Not only is the ‘trilogy of the mind’ a synthesis the likes of which I have never encountered before, we should not forget it was written by the man who wrote Darkness at Noon. In explaining difficult topics in the most lucid of manners, with every sentence the fruit of the pen of a master, Koestler has no peers: the gold standard in non-fiction writing.
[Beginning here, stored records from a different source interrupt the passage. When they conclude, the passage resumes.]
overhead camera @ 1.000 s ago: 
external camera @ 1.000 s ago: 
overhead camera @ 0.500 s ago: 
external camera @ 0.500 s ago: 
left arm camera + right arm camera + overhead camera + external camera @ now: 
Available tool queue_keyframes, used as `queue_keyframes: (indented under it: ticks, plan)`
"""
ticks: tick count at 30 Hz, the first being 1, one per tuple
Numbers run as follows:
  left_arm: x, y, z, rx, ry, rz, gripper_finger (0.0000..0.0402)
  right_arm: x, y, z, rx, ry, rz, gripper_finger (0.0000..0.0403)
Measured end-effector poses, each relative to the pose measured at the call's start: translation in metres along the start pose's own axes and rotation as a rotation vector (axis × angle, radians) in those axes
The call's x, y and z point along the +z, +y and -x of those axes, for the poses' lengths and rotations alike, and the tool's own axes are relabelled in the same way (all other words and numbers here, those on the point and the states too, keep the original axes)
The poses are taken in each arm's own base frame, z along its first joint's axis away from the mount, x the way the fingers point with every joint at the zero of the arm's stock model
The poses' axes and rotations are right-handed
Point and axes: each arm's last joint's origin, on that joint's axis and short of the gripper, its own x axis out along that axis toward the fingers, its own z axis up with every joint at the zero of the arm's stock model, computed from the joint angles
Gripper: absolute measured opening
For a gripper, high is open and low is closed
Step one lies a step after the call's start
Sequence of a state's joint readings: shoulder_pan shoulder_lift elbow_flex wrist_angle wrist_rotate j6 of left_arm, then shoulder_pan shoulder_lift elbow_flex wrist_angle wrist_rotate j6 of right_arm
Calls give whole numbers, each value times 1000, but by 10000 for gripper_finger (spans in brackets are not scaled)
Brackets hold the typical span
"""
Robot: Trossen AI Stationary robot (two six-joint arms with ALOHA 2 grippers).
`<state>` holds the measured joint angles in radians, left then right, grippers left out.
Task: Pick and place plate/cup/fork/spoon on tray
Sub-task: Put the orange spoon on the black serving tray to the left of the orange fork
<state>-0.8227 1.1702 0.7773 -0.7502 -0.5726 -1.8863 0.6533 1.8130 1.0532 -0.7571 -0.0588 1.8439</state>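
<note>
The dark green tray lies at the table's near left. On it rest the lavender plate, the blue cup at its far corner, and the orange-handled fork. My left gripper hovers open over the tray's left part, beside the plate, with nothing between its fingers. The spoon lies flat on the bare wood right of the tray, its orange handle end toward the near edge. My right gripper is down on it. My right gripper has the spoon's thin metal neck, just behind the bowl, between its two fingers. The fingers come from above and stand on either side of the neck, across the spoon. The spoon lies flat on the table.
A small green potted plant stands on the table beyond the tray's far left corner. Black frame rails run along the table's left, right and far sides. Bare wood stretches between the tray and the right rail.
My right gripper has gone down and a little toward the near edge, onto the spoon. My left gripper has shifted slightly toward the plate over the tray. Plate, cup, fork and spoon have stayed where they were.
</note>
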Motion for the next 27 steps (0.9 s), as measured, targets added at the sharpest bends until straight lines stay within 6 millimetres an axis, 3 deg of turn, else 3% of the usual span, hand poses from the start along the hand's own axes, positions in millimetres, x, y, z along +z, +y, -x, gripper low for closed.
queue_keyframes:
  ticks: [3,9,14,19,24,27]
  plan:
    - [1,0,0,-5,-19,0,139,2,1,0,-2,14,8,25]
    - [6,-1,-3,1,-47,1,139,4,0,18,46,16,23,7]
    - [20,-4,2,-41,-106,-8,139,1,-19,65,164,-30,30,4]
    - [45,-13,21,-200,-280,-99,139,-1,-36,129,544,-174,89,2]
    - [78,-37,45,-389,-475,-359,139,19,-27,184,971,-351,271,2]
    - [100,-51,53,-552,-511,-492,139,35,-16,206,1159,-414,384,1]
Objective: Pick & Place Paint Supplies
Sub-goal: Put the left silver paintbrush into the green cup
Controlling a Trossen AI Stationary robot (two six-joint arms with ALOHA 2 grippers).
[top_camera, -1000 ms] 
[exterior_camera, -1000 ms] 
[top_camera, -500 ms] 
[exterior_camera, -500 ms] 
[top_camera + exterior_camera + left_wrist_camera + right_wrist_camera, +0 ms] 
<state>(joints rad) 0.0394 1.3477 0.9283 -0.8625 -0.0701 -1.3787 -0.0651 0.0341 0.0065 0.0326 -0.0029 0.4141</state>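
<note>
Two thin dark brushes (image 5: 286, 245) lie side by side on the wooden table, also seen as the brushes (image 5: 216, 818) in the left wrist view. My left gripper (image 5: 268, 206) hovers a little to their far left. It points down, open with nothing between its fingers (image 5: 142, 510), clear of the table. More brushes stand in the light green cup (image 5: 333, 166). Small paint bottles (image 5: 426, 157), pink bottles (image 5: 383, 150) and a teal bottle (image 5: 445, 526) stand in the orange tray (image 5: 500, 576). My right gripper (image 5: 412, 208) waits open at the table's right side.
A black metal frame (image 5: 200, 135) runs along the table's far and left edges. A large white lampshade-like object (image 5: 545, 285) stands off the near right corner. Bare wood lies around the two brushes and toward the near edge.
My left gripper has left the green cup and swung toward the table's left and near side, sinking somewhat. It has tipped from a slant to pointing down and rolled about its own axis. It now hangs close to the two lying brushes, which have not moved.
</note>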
The Age of Enlightenment, culminating in the French Revolution, was a decisive turning-point in the history of man. It was dramatized by Robespierre’s symbolic gesture of deposing God and enthroning the Goddess of Reason in the vacant chair. She proved to be a dismal failure. The Christian mythos had a continuous ancestry which can be traced back, through Greece, Palestine and Babylon, to the myths and rites of neolithic man; it provided an archetypal mould for man’s self-transcending emotions, his cravings for the absolute. The progressive trends and ideologies of the nineteenth century proved to be a poor substitute. From the point of view of material welfare, public health and social justice, the last hundred and fifty years of secular reforms certainly brought more tangible improvements in the lot of the common man than fifteen hundred years of Christianity had done; yet their reflection in the group mind was a different matter. Religion may have been opium to the people, but opium addicts are not given to much enthusiasm for a rational, healthy diet. Among the intellectual élite, the rapid advance of science created a rather shallow optimistic belief in the infallibility of Reason, in a clear, bright, crystalline world with a transparent atomic structure, with no room for shadows, twilights and myths. Reason was thought to be in control of emotion, as the rider controls the horse – the rider representing enlightened, rational thought, the horse representing what the Victorians called ‘the dark passions’ and ‘the beast within us’. Nobody foresaw, no pessimist ventured to guess, that the Age of Reason would end in the greatest emotional stampede in history, which left the rider crushed under the hoofs of the beast.